Arrangement of the mitochondrial genome of Passalurus ambiguus. Gene scaling is only approximate. All genes have standard nomenclature including the 22 tRNA genes, which are designated by the one-letter code for the corresponding amino acid, with numerals differentiating each of the two leucine- and serine-specifying tRNAs (L1 and L2 for codon families CUN and UUR, respectively; S1 and S2 for codon families AGN and UCN, respectively). NCRL large non-coding region, NCRS small non-coding region
Annotation
The mt genome of the P. ambiguus encodes 12 protein-coding genes. In this mt genome, 1 gene (cox1) start with ATA, 1 gene (cox2) use ATG; 7 genes (nad2, nad6, cytb, nad4, nad4L, nad3, and nad5) use TTG; and 3 genes (nad1, atp6, and cox3) use ATT as start codon, respectively (Table 2). All genes have complete termination codon use ATG except for nad2, nad4, nad4L, nad3, and cox2, which use abbreviated stop codon TA or T (Table 2). P. ambiguus mt genome were inferred to end with an abbreviated stop codon, such as T and TA, which is consistent with the arrangement in the mt genomes of other oxyurid nematodes (Kang et al. 2009; Park et al. 2011). A total of 22 tRNA genes, ranging in size from 51 bp (trnS2) to 62 bp (trnM), were identified in P. ambiguus mtDNA. Their predicted secondary structures (not shown) are similar to those of other oxyurid nematodes (Kang et al. 2009; Park et al. 2011). The trnS1 and trnS2 lack a dihydrouridine (DHU) arm, whereas the other 20 tRNAs lack a TΨC and instead are equipped with a TV replacement loop. This is a feature common to Chromadorea nematode mt genomes. The rrnL gene of P. ambiguus is located between trnC and trnM, and rrnS gene is located between trnH and trnA. The length of the rrnL gene is 928 bp and rrnS gene is 714 bp in size (Table 2). The A + T contents of the rrnL and rrnS genes are 73.81 and 69.89 %, respectively (Table 3). The A + T contents of the rrnL and rrnS genes of P. ambiguus are significant lower than W. siamensis (rrnL and rrnS genes of W. siamensis are 81.32 and 76.64 %, respectively) and E. vermicularis (rrnL and rrnS genes are 76.17 and 71.39 %, respectively) (Table 3).

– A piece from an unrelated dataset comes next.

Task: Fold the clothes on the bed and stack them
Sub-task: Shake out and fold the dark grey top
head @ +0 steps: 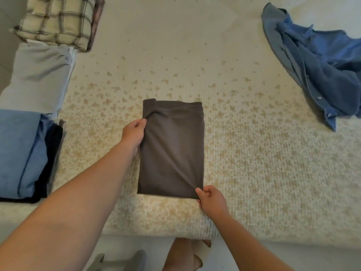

The majority of metazoan mtDNA sequences contain two non-coding regions of significant size difference, the long non-coding regions (NCL) and the short non-coding regions (NCR). For the P. ambiguus, the longer non-coding region (NCRL) is located between the trnS2 and trnN, and the shorter one (NCRS) is located between genes trnA and trnS2. Their sizes are 644 bp (NCRL) and 126 bp (NCRS) (Table 2). The A + T contents of the NCRL and NCRS are 91.46 and 79.37 %, respectively, which is consistent with those of other oxyurid nematodes sequenced to date (Kang et al. 2009; Park et al. 2011).
Phylogenetic analyses
Phylogenetic analyses of P. ambiguus with selected Chromadorea nematodes were performed by ML based on concatenated mitochondrial amino acid sequences of 12 protein-coding genes (Fig. 2). Our results indicated that the P. ambiguus was more closely related to W. siamensis than to E. vermicularis. These results were consistent with those of recent study (Sheng et al. 2015). Mt genome sequences may provide reliable genetic markers in examining taxonomic status of nematodes, particularly when protein-coding gene sequences are used as markers in comparative analyses (Kang et al. 2009; Park et al. 2011; Kim et al. 2014; Liu et al. 2015). To date, the complete mt genomes have been reported for only two species from infraorder Oxyuridomorpha (Kang et al. 2009; Park et al. 2011). Therefore, in the present study, the characterization of the mt genome of P. ambiguus stimulates a reassessment of the systematic relationships of oxyurid nematodes using mt genomic datasets. According to the previous studies (De Ley and Blaxter 2002; Nadler et al. 2005; Park et al. 2011; Liu et al. 2013a, 2015; Kim et al. 2014) from sequences of nuclear small subunit (SSU) rRNA gene and mt genomes, infraorder Oxyuridomorpha is the monophyly. In the present study included three species from the infraorder Oxyuridomorpha and also indicated the paraphyly of this infraorder. Herein, we will not further discuss the phylogenetic relationships of nematodes since their phylogenetic relationships have been discussed in detail by some recent studies using mt genome sequences (Park et al. 2011; Liu et al. 2013a, 2015; Kim et al. 2014). There are seven families in this infraorder: Thelastomatoidae, Travassosinematidae, Hystrignathidae, Protrelloididae, Oxyuridae, Pharyngodonidae, and Heteroxynematidae (De Ley and Blaxter 2002). To date, mt genomes of many lineages of infraorder Oxyuridomorpha nematodes are still underrepresented or not represented. Therefore, expanding taxon sampling is necessary for future phylogenetic studies of this infraorder using mt genomic datasets.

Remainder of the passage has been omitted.